*What is needed*
Leaving the pictures aside, return all of the data below exactly.
::: Collected data :::
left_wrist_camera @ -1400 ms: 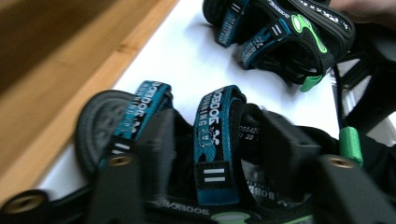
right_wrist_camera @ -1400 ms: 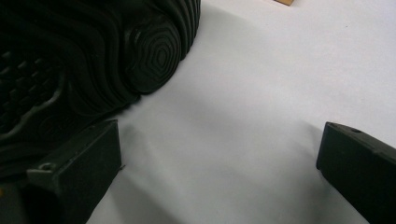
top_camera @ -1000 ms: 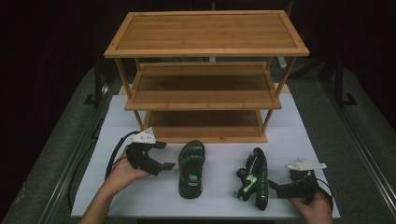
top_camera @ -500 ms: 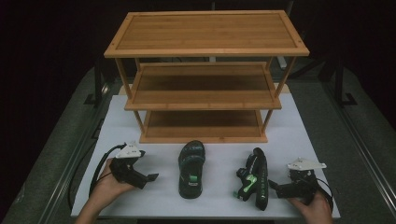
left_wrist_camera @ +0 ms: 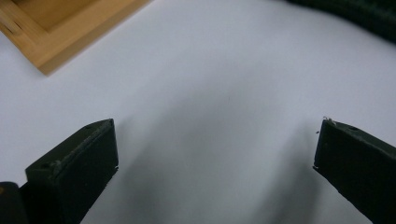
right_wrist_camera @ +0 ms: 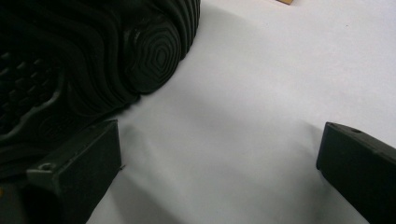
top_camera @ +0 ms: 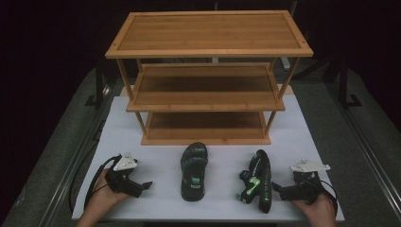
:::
*Response*
left_wrist_camera @ -1400 ms: 
right_wrist_camera @ -1400 ms: 
top_camera @ -1000 ms: 
top_camera @ -500 ms: 
left_wrist_camera @ +0 ms: 
right_wrist_camera @ +0 ms: 
top_camera @ +0 ms: 

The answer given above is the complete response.